When networking, you have 30 seconds to make a good impression. This is best known as the “elevator pitch.” A good first impression is key and it’s no different in the job hunt. Before you head out to the next networking event, prepare a brief but memorable pitch for potential employers about who you are and what makes you unique from other candidates.
On average, recruiters spend only six seconds looking at an application.For all of the effort you put into your resumé, you really don’t get a lot of time from recruiters. To win their attention in the six seconds you’ll probably be given, create a resumé with clearly outlined sections and concisely written descriptions. Think of your resumé as a heat map: A recruiter’s eyes are typically drawn to the top of the page first, so ensure all the information there is relevant and ordered chronologically.

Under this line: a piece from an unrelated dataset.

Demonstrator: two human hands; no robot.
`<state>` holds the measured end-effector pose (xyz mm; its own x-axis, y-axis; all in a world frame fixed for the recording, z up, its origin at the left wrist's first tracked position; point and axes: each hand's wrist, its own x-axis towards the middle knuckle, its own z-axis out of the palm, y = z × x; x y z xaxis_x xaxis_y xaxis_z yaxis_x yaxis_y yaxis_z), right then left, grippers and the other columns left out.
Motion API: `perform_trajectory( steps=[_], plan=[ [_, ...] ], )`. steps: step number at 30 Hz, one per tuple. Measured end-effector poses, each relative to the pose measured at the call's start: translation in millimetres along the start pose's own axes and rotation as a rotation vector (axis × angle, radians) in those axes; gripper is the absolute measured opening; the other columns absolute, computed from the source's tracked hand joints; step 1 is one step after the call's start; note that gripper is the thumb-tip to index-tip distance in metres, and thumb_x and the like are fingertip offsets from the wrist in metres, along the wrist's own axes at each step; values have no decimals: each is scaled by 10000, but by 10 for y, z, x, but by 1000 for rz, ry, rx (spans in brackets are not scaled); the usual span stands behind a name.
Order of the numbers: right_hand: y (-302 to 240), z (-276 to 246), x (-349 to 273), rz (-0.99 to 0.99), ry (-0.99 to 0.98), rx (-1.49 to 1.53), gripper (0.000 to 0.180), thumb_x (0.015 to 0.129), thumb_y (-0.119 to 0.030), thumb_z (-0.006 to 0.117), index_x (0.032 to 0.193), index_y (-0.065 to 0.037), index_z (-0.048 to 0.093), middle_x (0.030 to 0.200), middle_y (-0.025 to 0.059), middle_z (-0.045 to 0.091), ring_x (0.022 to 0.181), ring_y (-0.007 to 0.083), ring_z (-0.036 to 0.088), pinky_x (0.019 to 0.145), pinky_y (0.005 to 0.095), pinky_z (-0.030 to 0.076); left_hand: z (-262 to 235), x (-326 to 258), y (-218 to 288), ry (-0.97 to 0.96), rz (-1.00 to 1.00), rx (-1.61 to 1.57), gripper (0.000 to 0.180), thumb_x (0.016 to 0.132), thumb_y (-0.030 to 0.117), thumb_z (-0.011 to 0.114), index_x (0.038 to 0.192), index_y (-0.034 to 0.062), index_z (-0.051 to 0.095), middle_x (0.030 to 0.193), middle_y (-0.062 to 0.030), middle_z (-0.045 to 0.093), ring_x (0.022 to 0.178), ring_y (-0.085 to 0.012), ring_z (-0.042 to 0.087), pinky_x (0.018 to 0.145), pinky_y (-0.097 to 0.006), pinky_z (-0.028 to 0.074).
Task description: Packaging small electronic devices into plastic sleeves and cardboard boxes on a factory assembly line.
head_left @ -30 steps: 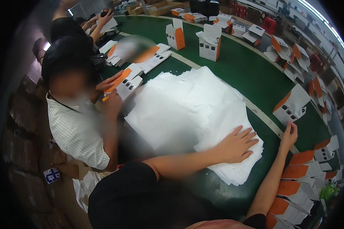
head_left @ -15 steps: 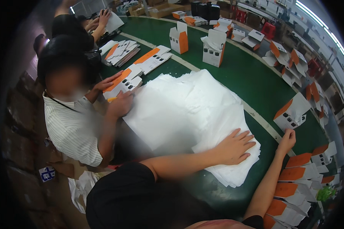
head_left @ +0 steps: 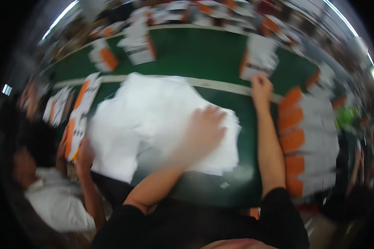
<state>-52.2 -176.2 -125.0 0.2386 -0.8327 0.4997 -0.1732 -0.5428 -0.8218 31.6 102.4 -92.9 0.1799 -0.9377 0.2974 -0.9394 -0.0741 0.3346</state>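
Observation:
My left hand lies on a broad pile of thin white sheets, its fingers spread and smeared by motion. My right arm reaches out to a white and orange carton on the green table. The fingers of my right hand are curled closed at the carton's near lower edge. This box stands upright with its top flaps raised; the hand partly covers its base.
Two more upright cartons stand at the far left. Rows of orange and white boxes line my right side. At left a co-worker's hands hold flat cartons. A pale strip crosses the green table.
The view has swung to the right, so the table now lies squarely ahead and the picture is blurred. My left hand stays on the sheets, my right hand at the carton.

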Motion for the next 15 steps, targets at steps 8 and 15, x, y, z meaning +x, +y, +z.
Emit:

45 percent of employers are looking up your social media profiles. With the growing use of social media over the last decade, it shouldn’t be surprising that employers who are interested in your application will look you up online. It’s important to know what’s appropriate to share on your public social accounts and what’s best kept private. For example, anything from the drinking binge you had last weekend to the poor use of language and grammar can turn a recruiter off.

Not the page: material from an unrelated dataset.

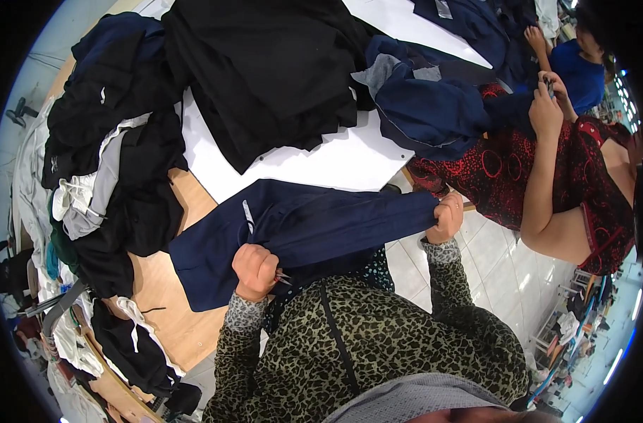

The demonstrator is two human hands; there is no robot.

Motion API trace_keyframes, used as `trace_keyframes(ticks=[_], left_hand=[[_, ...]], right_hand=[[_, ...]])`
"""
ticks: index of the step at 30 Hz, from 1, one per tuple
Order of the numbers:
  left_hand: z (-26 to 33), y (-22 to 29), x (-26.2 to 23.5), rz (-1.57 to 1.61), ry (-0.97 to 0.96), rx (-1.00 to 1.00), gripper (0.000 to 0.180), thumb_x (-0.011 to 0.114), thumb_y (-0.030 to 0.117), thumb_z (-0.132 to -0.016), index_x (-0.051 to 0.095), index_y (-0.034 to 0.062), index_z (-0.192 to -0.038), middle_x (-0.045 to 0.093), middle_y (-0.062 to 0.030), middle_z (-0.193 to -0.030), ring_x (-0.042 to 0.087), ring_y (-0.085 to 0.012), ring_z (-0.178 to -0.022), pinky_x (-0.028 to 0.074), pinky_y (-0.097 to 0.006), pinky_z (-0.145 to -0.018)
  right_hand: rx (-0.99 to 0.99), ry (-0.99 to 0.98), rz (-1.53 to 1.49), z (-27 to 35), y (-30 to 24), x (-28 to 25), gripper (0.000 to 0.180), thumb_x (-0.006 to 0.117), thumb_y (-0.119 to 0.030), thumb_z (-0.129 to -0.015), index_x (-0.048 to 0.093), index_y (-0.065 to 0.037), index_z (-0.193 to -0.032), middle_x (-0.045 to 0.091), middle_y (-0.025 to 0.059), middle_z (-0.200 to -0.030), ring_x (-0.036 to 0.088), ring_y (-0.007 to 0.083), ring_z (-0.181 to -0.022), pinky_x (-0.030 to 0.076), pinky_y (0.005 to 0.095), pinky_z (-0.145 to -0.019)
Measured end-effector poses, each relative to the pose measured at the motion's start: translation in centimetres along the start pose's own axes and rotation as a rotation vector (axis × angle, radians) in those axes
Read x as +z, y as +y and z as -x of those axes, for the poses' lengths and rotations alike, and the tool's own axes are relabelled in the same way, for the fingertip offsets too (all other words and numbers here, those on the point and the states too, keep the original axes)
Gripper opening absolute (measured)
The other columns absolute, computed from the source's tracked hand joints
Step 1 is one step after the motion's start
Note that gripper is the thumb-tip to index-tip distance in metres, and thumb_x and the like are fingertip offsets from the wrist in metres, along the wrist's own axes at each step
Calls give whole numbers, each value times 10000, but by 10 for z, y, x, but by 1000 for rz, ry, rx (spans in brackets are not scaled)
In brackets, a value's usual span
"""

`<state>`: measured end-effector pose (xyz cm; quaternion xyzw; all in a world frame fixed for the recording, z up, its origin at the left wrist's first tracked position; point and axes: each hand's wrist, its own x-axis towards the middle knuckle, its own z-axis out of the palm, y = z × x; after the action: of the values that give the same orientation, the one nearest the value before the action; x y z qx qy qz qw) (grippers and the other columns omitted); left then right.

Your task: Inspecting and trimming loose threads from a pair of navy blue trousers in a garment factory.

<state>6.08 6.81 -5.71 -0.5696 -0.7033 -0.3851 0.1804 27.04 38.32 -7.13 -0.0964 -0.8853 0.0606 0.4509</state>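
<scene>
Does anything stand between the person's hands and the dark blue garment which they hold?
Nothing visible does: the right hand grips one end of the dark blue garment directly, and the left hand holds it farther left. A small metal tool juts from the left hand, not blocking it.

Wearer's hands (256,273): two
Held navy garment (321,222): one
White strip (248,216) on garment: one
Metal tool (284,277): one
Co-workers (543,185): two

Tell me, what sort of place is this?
Probably a garment workshop: black clothing is heaped on a white tabletop, and the person's left hand and right hand grip a navy garment, with more navy cloth nearby.
</scene>
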Motion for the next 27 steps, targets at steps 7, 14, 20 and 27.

A job interview is typically 40 minutes long. When given the opportunity to get in front of the recruiter and your potential boss, you should come prepared to speak to all your past experiences and interests, in addition to having a few original questions of your own. Having 40 minutes to talk about yourself can pass by much faster than you think, so employers are looking for you to communicate all this information concisely and without being a bore.

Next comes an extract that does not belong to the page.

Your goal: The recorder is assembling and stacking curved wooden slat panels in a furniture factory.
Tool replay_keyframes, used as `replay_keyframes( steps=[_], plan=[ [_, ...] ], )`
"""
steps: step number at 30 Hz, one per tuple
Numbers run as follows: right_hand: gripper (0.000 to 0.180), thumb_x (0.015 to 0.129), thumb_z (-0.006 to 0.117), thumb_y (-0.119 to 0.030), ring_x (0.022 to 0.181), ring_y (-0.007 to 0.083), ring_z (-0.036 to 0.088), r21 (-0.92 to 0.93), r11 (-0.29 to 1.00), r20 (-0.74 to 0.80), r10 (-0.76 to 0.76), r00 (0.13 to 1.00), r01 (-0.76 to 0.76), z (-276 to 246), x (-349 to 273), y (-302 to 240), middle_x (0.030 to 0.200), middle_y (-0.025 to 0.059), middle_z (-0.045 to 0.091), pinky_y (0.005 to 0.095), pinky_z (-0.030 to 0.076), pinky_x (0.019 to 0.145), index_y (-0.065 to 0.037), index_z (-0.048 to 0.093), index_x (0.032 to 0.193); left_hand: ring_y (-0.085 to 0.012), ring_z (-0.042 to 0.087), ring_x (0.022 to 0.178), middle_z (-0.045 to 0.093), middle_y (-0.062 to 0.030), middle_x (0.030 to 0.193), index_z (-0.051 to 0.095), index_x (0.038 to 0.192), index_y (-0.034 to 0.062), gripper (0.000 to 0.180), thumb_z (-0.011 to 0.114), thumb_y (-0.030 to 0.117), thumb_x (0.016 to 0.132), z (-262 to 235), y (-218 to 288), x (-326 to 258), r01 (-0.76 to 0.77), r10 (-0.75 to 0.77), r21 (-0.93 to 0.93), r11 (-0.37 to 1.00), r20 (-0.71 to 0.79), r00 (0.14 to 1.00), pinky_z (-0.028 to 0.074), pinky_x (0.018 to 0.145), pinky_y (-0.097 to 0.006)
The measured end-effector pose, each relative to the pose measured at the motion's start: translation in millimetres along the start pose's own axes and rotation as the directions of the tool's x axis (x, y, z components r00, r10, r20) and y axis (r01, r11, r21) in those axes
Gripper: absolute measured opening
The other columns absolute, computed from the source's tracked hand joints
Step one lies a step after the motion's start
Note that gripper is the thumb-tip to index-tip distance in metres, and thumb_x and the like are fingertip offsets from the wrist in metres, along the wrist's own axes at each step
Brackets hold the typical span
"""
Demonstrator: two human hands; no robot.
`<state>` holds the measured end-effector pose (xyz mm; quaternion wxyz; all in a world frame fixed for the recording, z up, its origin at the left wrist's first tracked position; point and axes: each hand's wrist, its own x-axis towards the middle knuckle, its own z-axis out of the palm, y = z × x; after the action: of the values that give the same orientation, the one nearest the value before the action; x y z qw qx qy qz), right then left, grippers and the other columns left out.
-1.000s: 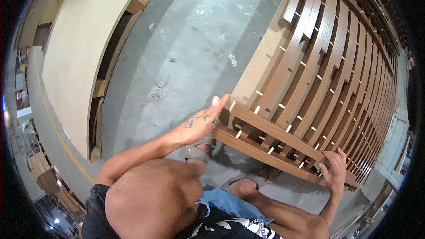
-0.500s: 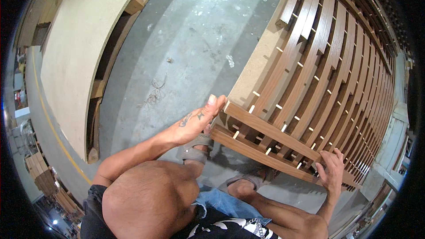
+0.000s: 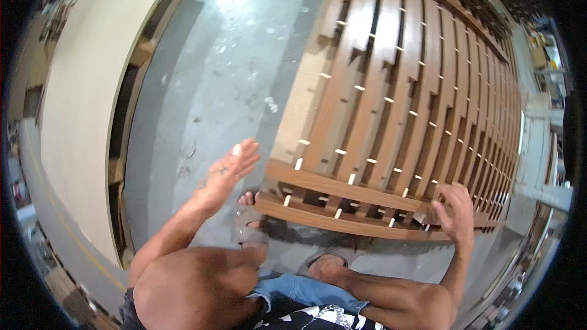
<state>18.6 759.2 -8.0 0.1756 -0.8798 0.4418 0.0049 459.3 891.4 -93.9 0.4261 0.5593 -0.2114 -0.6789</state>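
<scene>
Brown wooden slats [image 3: 333,110] lie in rows on my right, with short pale dowels [image 3: 359,88] sticking out of their sides. Across their near ends run an upper brown strip [image 3: 330,181] and a lower brown strip [image 3: 318,217], both with pale dowels along them. My left hand [image 3: 231,170], slightly blurred, is in the air left of the upper strip's end, its fingers stretched out and nothing in it. Over the right part of the strips is my right hand [image 3: 455,212], fingers bent and thumb apart. Whether its fingertips touch the wood is unclear.
A large pale board [image 3: 85,91] on wooden supports stands at the left. Grey floor [image 3: 214,79] lies between it and the slats. A light panel [image 3: 299,107] shows under the slats' left edge. My sandalled feet are below the near strips.
My left hand has come off the left end of the upper strip and moved away from it. My right hand has shifted slightly, its fingers more bent. The whole view has turned a little.
</scene>
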Motion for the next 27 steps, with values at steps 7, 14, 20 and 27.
replay_keyframes(
  steps=[7,14,20,27],
  plan=[
    [0.022,0.088,0.058,-0.018,0.088,0.0310,0.062,-0.166,0.985,0.021,-0.051,0.998,0.054,-54.7,62.4,44.1,0.091,0.0160,0.064,0.0409,0.048,0.081,0.001,0.063,0.098,-0.0283,0.059,0.110,0.060,-0.0207,0.120,0.052,0.126,-0.0052,0.061,0.046,0.047,0.095,-25.8,104.0,59.5,-0.173,0.308,0.636,0.752,-0.108,0.945,0.047,0.093,-0.040],
    [0.019,0.088,0.058,-0.019,0.086,0.0312,0.062,-0.279,0.938,0.059,-0.198,0.978,0.207,-62.8,152.7,40.3,0.089,0.0147,0.062,0.0415,0.049,0.078,-0.002,0.062,0.097,-0.0316,0.065,0.096,0.065,-0.0224,0.109,0.059,0.116,-0.0038,0.041,0.048,0.031,0.097,33.7,199.0,161.0,-0.227,0.225,0.958,-0.173,0.263,0.938,0.051,0.082,-0.039],
    [0.015,0.088,0.057,-0.015,0.087,0.0325,0.061,-0.146,0.964,-0.172,-0.244,0.954,0.221,-35.6,136.6,68.8,0.091,0.0136,0.063,0.0420,0.048,0.076,-0.003,0.062,0.095,-0.0317,0.063,0.102,0.063,-0.0226,0.112,0.057,0.120,-0.0023,0.037,0.051,0.025,0.096,86.9,186.4,188.2,-0.479,0.534,0.874,0.074,0.371,0.760,0.048,0.090,-0.038],
    [0.020,0.090,0.056,-0.015,0.076,0.0244,0.068,0.114,0.992,-0.590,0.116,0.799,-0.059,-67.0,68.2,152.8,0.080,0.0100,0.069,0.0343,0.052,0.068,-0.001,0.065,0.100,-0.0132,0.058,0.075,0.062,-0.0060,0.079,0.064,0.102,-0.0030,0.031,0.058,0.027,0.094,-4.0,158.9,233.1,-0.416,0.466,0.751,0.512,0.164,0.869,0.047,0.070,-0.027]
  ],
)
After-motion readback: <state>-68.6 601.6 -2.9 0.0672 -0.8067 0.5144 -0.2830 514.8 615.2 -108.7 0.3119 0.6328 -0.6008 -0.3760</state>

Companies usually take 24 hours to two weeks to respond to candidates. If you walk away from the interview thinking it couldn’t have gone any better, don’t panic if they don’t call you the next day with a job offer. The interview process takes time — recruiters bring in many candidates and there’s a lot of preparation that goes into the new role. Follow up with recruiters at the right times without seeming over eager, and when you do, politely thank them for taking the time to meet with you.